> _Directions for this task_: Beginning at the top of the data below, write out every line exactly until you reach the line with "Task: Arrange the", and include that line.

> _Dataset extract_:
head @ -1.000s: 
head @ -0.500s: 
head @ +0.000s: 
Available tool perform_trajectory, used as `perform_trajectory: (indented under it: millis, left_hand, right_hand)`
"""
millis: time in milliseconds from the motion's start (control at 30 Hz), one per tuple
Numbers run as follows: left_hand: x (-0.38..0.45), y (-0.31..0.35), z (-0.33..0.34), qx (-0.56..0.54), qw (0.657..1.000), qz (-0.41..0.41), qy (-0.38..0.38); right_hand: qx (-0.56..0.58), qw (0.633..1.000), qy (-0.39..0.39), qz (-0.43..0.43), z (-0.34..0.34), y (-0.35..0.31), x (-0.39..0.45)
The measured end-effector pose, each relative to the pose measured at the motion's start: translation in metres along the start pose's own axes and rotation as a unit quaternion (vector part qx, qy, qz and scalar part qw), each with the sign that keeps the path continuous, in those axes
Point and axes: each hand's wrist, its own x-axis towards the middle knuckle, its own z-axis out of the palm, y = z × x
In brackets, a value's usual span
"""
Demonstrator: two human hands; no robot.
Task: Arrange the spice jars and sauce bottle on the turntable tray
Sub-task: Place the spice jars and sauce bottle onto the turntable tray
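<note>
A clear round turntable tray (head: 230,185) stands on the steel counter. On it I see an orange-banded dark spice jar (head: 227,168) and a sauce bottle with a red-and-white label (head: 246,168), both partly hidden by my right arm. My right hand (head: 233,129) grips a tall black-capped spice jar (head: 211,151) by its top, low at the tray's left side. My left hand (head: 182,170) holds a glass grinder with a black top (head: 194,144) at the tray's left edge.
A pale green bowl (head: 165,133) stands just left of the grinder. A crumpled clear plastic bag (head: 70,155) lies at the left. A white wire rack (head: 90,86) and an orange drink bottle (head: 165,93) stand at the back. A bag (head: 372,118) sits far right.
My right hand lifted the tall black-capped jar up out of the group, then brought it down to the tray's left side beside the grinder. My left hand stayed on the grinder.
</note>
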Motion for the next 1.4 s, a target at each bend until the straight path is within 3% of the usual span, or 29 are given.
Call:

> _Exercise result_:
head @ -1.000s: 
head @ -0.500s: 
head @ +0.000s: 
Available tool perform_trajectory, used as `perform_trajectory: (indented under it: millis, left_hand, right_hand)`
"""
millis: time in milliseconds from the motion's start (control at 30 Hz), one per tuple
Numbers run as follows: left_hand: x (-0.38..0.45), y (-0.31..0.35), z (-0.33..0.34), qx (-0.56..0.54), qw (0.657..1.000), qz (-0.41..0.41), qy (-0.38..0.38); right_hand: qx (-0.56..0.58), qw (0.633..1.000), qy (-0.39..0.39), qz (-0.43..0.43), z (-0.34..0.34), y (-0.35..0.31), x (-0.39..0.45)
The measured end-effector pose, each relative to the pose measured at the motion's start: translation in metres along the start pose's own axes and rotation as a unit quaternion (vector part qx, qy, qz and scalar part qw), each with the sign that keeps the path continuous, in those axes
Point and axes: each hand's wrist, its own x-axis towards the middle knuckle, its own z-axis out of the palm, y = z × x
In brackets, a value's usual span
"""
Demonstrator: two human hands; no robot.
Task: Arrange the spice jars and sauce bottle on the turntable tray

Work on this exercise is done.